When Dax was just four and a half months old we packed up our things and moved from Santa Fe, New Mexico to Castle Rock, Colorado. Tim had been hired by Douglas County as their new Water Resources Manager. It was June 2008. I did not want to leave Santa Fe - a place I had called home for nine years. I did not want to move away from family. And I certainly did not want to have some 400 miles separating me from some of my dearest friends.

I moved, physically. I didn't have much of a choice in the matter. But emotionally and spiritually I remained tied to a city where homes have been made out of mud and hay since the 1600's, Hatch chilis are roasted on street corners, and fragrant pinon wood is burned in kiva fireplaces. Santa Fe had profoundly changed me. I thought I had the world figured out until I moved there. And then I met the most intelligent, creative, and non-conformist folks who showed me how to embrace "different" and "alternative" and to stay true to myself.

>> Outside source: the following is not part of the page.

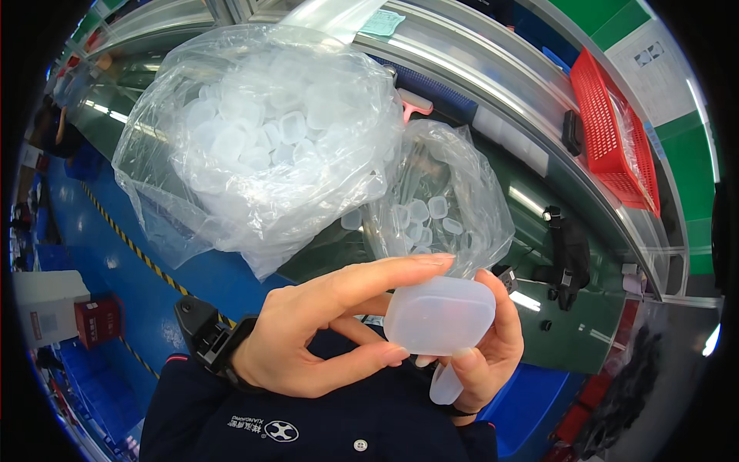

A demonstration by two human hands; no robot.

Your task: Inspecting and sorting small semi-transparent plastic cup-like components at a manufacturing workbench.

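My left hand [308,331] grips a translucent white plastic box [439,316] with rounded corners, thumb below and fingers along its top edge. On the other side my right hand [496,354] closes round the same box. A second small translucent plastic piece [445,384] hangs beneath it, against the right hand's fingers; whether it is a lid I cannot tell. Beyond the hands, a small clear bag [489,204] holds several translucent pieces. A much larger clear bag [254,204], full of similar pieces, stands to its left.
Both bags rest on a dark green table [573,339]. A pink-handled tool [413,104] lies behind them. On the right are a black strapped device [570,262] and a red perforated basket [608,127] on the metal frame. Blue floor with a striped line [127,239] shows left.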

So because I resisted settling in to my new home town of Castle Rock, I treated this place as a temporary stop on the way to something better. It probably didn't help that we rented for the first three years we lived here. The rental home served its purpose. It had a huge yard for Dax to perform his bike tricks in and an area for growing vegetables. It even had a rhubarb patch that I got two pies out of every late Spring. But for us, renting was synonymous with rootlessness. We felt restless, unsettled, and merely visitors in a town we had now called home for three years.

And then that all changed this past June when we finally purchased a home here in Castle Rock. Waiting three years to buy goes to show that not settling for a home in a sprawling sub-divion pays off! We could not have found a home more perfect for us. As I write my blog today I sit in the cozy office looking out at a backyard of white pine, cottonwoods, gambel oaks, and aspens. The leaves which have gone from green to yellow are being blown off the trees. I see no people. I see only woodpeckers, mountain chickadees, and red squirrels and hear the gobbles of the wild turkeys in the distance. It's just the way we had envisioned our home to be.

From the stunning views of Castle Rock and the Rockies beyond from the master bedroom to the screened in porch that is so lovely to sit in on sunny mornings, I'm in love with my new home. And now when I visit Santa Fe I miss it a little less each time and that's a good thing. I don't want to pine away for a place I'll probably never live in again. I want to be fully present in the place where I reside. We have finally put down roots and it feels like now we can start growing again.